Cette décision historique doit inciter l’Etat français à agir mieux et plus vite contre le dérèglement climatique et ses conséquences sur les droits humains
Sabine Gagnier, chargée de plaidoyer sur les entreprises et le climat chez Amnesty International France.
Cette première décision ne permet donc pas de reconnaître les conséquences de la crise climatique sur les droits humains. Toutefois, grâce à elle, des victimes du changement climatique pourraient intenter des actions contentieuses pour demander réparation des préjudices personnels subis.

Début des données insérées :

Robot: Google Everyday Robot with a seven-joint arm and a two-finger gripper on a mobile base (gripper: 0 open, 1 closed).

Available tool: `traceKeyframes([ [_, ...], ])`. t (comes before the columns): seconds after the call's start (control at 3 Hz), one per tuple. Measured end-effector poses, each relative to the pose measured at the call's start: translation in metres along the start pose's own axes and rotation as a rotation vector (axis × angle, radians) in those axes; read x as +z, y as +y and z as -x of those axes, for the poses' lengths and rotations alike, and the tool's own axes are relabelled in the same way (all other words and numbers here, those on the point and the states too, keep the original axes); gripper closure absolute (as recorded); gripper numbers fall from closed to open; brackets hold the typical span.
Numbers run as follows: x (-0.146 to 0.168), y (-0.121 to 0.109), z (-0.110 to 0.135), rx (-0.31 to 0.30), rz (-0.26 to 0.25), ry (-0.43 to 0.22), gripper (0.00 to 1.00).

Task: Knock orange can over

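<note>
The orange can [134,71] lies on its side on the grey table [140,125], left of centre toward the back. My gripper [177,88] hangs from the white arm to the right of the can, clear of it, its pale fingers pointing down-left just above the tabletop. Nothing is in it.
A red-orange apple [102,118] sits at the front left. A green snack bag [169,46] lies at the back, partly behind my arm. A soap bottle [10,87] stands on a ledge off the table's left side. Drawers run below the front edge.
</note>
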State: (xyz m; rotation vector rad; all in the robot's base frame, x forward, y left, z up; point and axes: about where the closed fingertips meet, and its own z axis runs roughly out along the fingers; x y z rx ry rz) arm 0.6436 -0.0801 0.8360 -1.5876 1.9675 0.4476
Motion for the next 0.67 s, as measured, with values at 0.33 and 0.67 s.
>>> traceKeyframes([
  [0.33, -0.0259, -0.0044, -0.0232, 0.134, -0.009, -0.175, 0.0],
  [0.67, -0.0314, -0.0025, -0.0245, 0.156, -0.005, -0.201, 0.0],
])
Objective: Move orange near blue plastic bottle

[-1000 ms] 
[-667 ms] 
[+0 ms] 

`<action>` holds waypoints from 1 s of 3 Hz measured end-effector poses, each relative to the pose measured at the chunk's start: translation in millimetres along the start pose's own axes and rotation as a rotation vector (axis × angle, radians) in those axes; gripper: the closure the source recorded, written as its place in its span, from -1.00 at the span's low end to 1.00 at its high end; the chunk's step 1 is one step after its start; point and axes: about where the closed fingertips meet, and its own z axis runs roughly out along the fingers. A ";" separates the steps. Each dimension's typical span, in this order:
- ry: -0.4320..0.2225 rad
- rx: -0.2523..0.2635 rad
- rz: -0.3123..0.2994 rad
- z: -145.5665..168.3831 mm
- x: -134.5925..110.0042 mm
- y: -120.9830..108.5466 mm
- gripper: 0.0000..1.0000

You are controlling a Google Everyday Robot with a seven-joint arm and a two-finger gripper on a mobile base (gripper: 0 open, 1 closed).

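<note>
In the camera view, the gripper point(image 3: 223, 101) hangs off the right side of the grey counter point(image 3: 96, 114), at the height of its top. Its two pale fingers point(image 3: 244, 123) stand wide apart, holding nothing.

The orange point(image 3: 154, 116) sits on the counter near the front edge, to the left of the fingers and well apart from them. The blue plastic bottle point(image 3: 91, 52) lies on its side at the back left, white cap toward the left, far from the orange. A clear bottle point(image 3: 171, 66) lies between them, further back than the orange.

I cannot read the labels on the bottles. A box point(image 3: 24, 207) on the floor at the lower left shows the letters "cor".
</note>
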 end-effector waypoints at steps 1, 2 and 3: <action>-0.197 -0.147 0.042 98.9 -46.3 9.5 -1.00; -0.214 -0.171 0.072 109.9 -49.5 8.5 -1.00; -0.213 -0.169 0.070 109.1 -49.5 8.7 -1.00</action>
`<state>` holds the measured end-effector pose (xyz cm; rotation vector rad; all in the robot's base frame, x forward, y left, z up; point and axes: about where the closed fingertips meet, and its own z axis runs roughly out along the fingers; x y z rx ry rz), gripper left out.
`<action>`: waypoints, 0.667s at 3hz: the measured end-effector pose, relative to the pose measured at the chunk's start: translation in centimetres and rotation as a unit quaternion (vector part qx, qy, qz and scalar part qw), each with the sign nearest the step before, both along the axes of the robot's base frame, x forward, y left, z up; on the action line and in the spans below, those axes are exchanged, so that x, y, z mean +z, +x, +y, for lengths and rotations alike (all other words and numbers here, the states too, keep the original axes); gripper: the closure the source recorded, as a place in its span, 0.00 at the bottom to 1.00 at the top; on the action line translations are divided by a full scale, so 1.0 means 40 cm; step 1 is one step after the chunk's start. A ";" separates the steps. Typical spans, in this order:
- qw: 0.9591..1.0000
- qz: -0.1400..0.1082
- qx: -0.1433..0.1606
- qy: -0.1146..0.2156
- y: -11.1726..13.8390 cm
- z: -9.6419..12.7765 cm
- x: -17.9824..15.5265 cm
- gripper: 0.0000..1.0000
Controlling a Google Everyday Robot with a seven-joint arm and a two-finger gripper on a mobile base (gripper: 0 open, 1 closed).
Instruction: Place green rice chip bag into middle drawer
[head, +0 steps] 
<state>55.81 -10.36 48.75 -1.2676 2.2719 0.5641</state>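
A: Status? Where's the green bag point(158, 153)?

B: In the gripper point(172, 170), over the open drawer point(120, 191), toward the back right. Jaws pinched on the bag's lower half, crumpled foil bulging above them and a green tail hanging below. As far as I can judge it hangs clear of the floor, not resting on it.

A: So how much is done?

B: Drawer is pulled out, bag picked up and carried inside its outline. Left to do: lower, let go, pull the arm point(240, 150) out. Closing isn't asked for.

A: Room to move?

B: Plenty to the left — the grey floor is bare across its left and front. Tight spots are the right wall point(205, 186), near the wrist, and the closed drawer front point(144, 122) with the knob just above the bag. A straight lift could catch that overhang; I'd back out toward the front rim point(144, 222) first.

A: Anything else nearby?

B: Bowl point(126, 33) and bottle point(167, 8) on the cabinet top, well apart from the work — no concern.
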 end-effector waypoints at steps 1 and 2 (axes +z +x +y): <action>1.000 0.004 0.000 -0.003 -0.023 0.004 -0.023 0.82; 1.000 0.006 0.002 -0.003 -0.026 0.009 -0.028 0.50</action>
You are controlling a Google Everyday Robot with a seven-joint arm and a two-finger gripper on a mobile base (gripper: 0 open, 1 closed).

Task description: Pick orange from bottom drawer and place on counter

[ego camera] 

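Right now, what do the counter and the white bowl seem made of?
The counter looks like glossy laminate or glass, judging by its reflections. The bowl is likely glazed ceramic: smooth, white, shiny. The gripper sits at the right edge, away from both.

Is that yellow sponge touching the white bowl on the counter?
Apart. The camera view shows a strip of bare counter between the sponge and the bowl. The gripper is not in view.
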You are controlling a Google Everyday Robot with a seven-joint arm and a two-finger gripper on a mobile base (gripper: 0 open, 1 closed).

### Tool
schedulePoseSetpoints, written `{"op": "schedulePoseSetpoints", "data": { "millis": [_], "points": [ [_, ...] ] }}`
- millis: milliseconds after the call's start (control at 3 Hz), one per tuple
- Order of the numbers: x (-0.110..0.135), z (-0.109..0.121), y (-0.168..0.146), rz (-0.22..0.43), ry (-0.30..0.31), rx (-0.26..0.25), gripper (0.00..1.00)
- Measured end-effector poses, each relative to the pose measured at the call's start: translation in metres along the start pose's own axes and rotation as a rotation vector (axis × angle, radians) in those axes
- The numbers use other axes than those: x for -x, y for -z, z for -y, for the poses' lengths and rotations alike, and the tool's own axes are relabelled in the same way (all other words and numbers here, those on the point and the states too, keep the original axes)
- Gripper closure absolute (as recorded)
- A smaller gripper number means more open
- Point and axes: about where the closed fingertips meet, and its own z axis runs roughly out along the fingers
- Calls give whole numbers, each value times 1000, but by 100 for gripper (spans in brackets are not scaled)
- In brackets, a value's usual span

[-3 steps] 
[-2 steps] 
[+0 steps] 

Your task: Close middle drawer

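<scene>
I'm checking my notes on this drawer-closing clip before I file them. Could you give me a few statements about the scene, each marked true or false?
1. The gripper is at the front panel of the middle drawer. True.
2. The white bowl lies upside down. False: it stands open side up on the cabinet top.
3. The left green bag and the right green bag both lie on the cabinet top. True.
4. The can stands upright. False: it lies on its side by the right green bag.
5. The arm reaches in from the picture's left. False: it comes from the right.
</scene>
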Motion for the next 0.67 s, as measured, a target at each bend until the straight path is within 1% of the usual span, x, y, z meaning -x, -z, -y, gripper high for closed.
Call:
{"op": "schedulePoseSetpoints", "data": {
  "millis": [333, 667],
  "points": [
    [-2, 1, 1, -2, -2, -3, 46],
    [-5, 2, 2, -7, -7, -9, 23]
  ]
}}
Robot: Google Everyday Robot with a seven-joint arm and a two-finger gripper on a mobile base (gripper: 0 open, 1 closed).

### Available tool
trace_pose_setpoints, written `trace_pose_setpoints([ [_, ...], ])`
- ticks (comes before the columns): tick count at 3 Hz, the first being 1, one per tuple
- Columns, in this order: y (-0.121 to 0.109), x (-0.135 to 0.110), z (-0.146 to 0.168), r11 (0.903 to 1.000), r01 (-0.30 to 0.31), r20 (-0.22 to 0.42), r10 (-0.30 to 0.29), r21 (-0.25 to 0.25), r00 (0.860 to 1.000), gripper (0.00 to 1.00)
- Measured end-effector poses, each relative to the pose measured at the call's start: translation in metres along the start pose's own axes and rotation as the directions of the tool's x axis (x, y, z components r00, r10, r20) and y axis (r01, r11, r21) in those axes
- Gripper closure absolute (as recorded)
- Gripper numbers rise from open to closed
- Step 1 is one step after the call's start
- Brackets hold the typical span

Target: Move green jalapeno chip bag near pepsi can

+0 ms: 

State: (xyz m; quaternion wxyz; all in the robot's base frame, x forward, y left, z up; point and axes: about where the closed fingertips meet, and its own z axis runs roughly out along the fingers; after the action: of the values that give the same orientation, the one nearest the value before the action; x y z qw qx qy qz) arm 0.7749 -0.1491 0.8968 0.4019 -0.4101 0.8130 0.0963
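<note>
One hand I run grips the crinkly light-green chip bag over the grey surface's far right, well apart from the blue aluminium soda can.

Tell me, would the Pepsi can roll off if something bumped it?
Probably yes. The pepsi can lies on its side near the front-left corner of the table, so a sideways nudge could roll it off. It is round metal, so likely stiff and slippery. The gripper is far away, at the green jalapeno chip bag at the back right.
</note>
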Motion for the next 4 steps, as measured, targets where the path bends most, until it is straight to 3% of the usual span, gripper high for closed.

Dans l’attente de mesures concrètes
La France est loin d’être exemplaire en matière climatique : le Haut conseil pour le climat a souligné à plusieurs reprises que la France n’était pas sur la bonne trajectoire pour atteindre la neutralité carbone d’ici à 2050.
Comme l’avait déjà souligné le Conseil d’Etat dans une première décision dans l’affaire Grande-Synthe en novembre dernier : l'Etat ne respecte pas les engagements qu'il s'est lui-même fixés pour parvenir à l'objectif de réduction des émissions de gaz à effet de serre.
Pour « l’Affaire du siècle », il faudra encore attendre deux mois pour que le juge administratif contraigne ou non l'Etat à prendre des mesures pour faire cesser le préjudice écologique.
Dans cette attente, l’Etat français doit maintenant agir et prendre sans plus attendre toutes les mesures nécessaires pour réduire les émissions de gaz à effet de serre afin de préserver le respect des droits humains. Cette décision est aussi un signal pour le Parlement qui est responsable de l’adoption des mesures législatives nécessaires pour assurer la protection de toutes et tous face au dérèglement climatique. A l’occasion des discussions sur le projet de loi Climat et Résilience, la représentation nationale doit se montrer à la hauteur des enjeux et voter des mesures concrètes et efficaces.